Josh Triplett (Dec 19 2019 at 08:41, on Zulip):

I managed to common them up a bit more.

Zoxc (Dec 19 2019 at 08:47, on Zulip):

Well thread 89 looks interesting already since it's in monomorphization and not Rayon

Zoxc (Dec 19 2019 at 08:49, on Zulip):

So it's probably some deadlock there

Josh Triplett (Dec 19 2019 at 08:51, on Zulip):

(Well, it is in Rayon, but it's doing actual parallel work, and then taking a lock.)

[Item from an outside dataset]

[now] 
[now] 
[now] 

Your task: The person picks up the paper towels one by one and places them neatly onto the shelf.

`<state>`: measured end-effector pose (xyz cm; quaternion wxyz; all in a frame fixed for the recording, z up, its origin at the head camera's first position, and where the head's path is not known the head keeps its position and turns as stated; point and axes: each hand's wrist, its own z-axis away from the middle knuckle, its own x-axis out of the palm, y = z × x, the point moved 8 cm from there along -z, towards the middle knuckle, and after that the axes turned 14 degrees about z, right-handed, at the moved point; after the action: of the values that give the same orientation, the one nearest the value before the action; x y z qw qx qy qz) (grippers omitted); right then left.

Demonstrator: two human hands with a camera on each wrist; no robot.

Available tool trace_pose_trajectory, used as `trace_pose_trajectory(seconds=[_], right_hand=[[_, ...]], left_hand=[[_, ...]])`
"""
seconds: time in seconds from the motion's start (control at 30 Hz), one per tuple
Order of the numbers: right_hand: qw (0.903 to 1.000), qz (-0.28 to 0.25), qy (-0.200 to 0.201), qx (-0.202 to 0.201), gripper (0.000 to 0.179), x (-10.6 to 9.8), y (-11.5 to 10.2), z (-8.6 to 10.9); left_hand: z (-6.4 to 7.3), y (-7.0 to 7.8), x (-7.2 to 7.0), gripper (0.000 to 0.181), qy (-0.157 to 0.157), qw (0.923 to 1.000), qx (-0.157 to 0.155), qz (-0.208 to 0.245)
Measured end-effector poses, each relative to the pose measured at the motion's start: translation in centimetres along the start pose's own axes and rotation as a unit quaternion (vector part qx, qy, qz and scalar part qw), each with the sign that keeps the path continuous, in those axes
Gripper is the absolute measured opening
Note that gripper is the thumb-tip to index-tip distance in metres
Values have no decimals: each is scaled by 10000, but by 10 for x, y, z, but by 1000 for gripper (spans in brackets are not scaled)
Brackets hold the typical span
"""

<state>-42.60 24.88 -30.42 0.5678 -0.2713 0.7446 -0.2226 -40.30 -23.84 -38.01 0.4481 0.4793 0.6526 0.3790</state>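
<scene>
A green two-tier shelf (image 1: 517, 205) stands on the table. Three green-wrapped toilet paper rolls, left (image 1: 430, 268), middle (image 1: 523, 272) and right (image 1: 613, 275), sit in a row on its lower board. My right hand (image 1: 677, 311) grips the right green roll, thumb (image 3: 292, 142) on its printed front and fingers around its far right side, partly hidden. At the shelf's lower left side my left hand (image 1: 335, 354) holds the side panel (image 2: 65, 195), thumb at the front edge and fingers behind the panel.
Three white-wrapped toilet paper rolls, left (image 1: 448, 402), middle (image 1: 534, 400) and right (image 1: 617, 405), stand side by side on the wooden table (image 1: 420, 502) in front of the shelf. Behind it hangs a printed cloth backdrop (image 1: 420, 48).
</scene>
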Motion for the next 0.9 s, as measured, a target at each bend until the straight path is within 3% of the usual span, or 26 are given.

Zoxc (Dec 19 2019 at 08:53, on Zulip):

Everything is in Rayon thread, but the lock it's stuck on is not a Rayon lock

Josh Triplett (Dec 19 2019 at 08:53, on Zulip):

bt2-uniq

Josh Triplett (Dec 19 2019 at 08:53, on Zulip):

That's the unique backtraces in the second process, for frames 0-13.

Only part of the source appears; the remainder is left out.